Technology is subject to an inherent conflict. On one hand, requirements for new means of supporting the customer are very dynamic and processes must support development agility. On the other hand, business expects stable, reliable, secure systems which imply rigor and considerably less dynamic processes.

To achieve alignment, business must have a basic understanding of both the dynamic processes that support responding to changing business needs and the processes that assure reliable IT operations (including realistic understanding of timelines through both processes). IT must also have an understanding of the dynamic business environment including the aspects most likely to change, how often, and in what ways.

Gone are the days when business change was infrequent and predictable. Success today requires business to reinvent itself daily by creating, pricing, and servicing complex new products in sophisticated, global, dynamic regulatory environments with complex counterparty obligations all the while maintaining security and reliability in highly networked environments.

Back to alignment. From the above it is clear that collaboration is required to achieve mutual understanding of the basic business and IT environments. It is also necessary to understand and prioritize the demands on resources. IT and business must function as peers in setting business objectives.

The root. Alignment is a result of collaboration. Collaboration can occur informally as a result of personal relationships built up throughout the business. In a large organization this is not sufficient as sheer scale makes it impractical to establish relationships with everyone. Therefore, collaboration must also be formalized through processes where people are brought together to present, assess, and resolve resource allocation conflicts.

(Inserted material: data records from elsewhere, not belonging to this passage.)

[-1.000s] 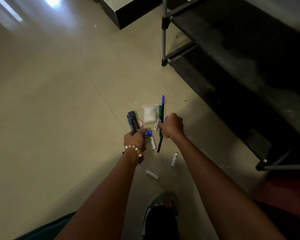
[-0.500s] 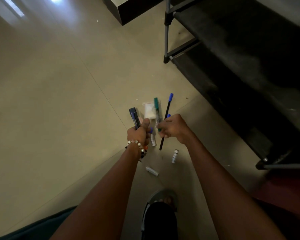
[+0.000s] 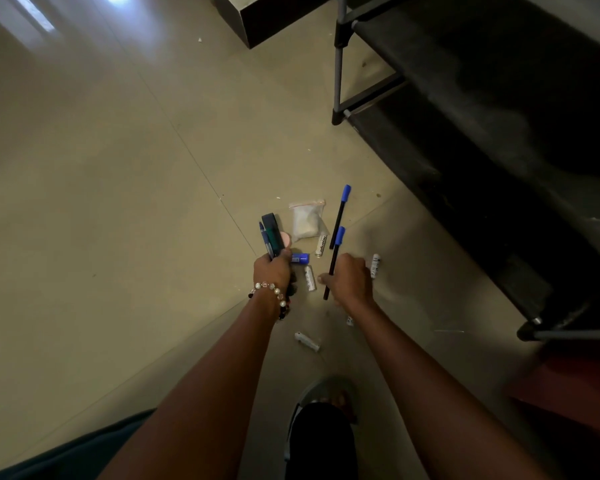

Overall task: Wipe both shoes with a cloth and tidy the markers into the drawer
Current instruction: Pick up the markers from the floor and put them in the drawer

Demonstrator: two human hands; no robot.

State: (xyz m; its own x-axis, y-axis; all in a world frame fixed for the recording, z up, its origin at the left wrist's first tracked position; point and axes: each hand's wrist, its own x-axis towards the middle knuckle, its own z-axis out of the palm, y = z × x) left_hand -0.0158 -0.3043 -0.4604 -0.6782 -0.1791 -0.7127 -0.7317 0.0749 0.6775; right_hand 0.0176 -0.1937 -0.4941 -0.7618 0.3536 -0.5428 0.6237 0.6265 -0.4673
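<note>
Shoe rack (image 3: 482, 109): dark shelves, grey tube frame, standing right of the tiled floor (image 3: 101, 202).
Left hand (image 3: 272, 270): fist wrapped round a bundle of markers (image 3: 271, 237), tips up, beaded bracelet (image 3: 269, 289) on the wrist.
Right hand (image 3: 350, 280): fingers curled round a blue-capped black pen (image 3: 334, 261).
Second blue-capped pen (image 3: 340, 216): lies on the floor just beyond.
Plastic bag (image 3: 306, 220): white contents, between the hands' far side.
Small white tubes (image 3: 310, 278): scattered near both hands.

white tubes' (image 3: 321, 245) print, too blurred to read
</note>
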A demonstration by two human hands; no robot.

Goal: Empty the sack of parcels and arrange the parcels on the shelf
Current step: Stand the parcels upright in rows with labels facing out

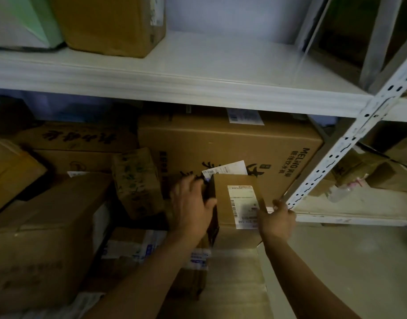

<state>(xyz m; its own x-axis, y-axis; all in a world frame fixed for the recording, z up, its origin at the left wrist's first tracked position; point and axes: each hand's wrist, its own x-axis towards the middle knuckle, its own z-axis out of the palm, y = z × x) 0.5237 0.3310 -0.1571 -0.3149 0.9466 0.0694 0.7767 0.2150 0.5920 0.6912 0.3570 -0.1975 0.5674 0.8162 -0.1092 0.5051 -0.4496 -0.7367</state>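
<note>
A small labelled parcel (237,199) sits in the lower shelf bay, just in front of the large MELING carton (232,143). The left hand (193,203) grips the parcel's left side, fingers curled round its edge. The right hand (277,218) clasps its right edge, near the white shelf upright (336,153).

White metal shelf (198,72), perforated upright (350,143) at right. Upper board: brown carton (110,21) at left, just beside a green-white package (20,19); rest bare. Lower level packed with cardboard boxes: large printed carton (232,143) at back, big box (43,238) front left, small labelled parcel (237,199) among them.
</note>
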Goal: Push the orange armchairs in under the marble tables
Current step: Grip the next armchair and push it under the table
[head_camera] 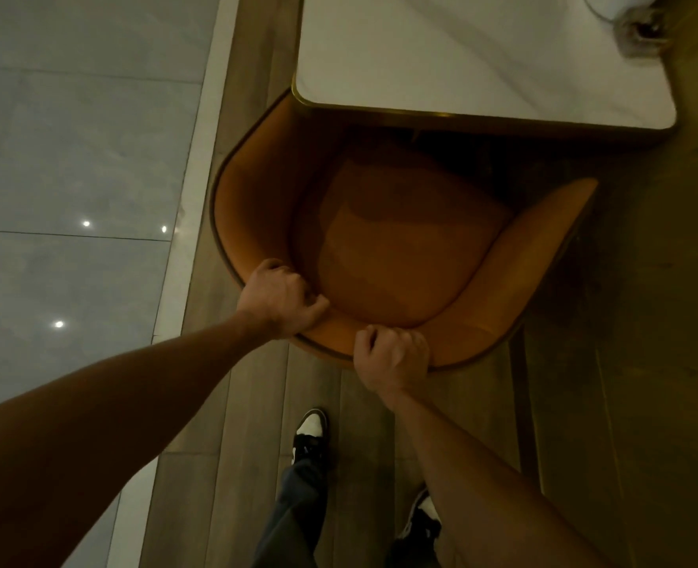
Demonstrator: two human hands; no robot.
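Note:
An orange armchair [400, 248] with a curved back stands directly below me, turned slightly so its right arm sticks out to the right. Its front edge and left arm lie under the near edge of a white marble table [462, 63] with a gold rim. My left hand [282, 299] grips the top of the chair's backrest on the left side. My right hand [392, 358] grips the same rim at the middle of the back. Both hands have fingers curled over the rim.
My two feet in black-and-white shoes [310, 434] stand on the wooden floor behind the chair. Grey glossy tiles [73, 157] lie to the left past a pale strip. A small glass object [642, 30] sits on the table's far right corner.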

It important to keep in mind that collaboration and decision making do not imply consensus. It does, however, imply an opportunity for all voices to be heard with the expectation that when a decision is reached that it will be supported by everyone.

Alignment is not a one time event. If it is treated as a project, program, or other construct with an end it will immediately begin to decay at the end of the effort in accordance with the second law of thermodynamics.

Effective collaboration, both formal and informal, will develop to the extent that it is both culturally expected and formalized. Formalization is the easy part. Creating a culture of collaboration requires leadership started, exemplified, and rewarded by those at the highest levels in the organization. The talk must be continuously walked or there will be no credibility, collaboration will supplanted by standard office politics and turf wars, and the company will be in perpetual pursuit of alignment.

Is alignment really the issue? Asking if there is alignment, forming task forces to achieve alignment etc. misses the point. The question is not how well we are aligned but how well we collaborate.